Rooibus Near Extinction
Rooibus near Extinction is a question some have been asking in recent years.
For several years in a row now it has been a predicted and shown that South Africa’s drought patterns have threatened the production of Rooibus tea.
Rooibus tea is a native plant to South African regions.

It is also an herb that is sold in restaurants and most groceries there. Rooibus tea, also called Honey Bush and red tea and is a highly exported tea as well. According to tea reports in World Tea News, there are some 7,000 metric tons that go out of the South African region annually. Further, they go on to state that countries such a Germany, who is the largest importer, uses about 31 % of all of the production of Rooibus, will be highly affected to any changes in the climate. While places like the North America’s are an importer, that while consumption has gone up, the United States and Canada will be less likely affected as our consumption is mediocre at best.

Germany and the European importers will feel the strain of availability of Rooibus tea as the tea industry in South Africa feels the pressure to supply.

Rooibus LTD is the largest South African supplier of Rooibus/Honey Bush to export/importers world-wide have seen, as early as years 2012 & 2013, plantations actually dying. Last year, 2015 was especially difficult; they saw a reduction of plants to actually full tea farmers/plantations being wholly wiped out!

These high prices of the tea commodity does motivate a tea farmer/tea plantation to replant & to grow even more plants, however, the Rooibus/Honey Bush takes about two years for the tea plant to come into production.

This can only mean that the South African tea industry can’t and won’t fully “bounce back” until around 2018 when the newest tea plants come into maturity.

Rooibus is usually grown in the mountainous regions of the Western Cape of South Africa. It is an herbal tea that is grown from an angiosperm called, aspalathus linearis. The leaves are then plucked and at times the flowers are gathered as well. They are then left to oxidize, and their leaves become red or brownish red. At times, and for specialty tea or blends with green tea (camellia sinensis) the leaves will not be oxidized and this is known as “green rooibos” and this will also result in a higher priced tea commodity.
Rooibus tea is caffeine free, has very low tannin, and contains great amounts of antioxidants, polyphenols, and flavonoids. It is also a great source of vitamin C.

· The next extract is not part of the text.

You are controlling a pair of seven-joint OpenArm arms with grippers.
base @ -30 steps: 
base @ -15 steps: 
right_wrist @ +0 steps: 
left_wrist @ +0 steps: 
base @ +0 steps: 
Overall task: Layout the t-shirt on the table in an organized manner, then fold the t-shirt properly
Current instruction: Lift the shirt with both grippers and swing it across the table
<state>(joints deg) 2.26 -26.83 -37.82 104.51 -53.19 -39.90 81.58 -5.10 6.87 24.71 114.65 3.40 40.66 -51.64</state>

In South Africa, Rooibus and honey bush are made like black tea. Many will add milk and sugar and in some instances lemon & honey. Rooibus is mellow in taste and can be consumed on its own without additive or sweeteners.

With the good medicinal qualities of the plant, the South African Department of Trade and Industry, have made protections for the plant and its quality to ensure for its future history, and market expansions into the RTD (ready-to-drink) markets have been discussed.

Some scientists have predicted that the climate change will continue to threaten the survival of the plant. They are afraid that the temperatures and decrease in rainfall may eventually be its extinction within the next century.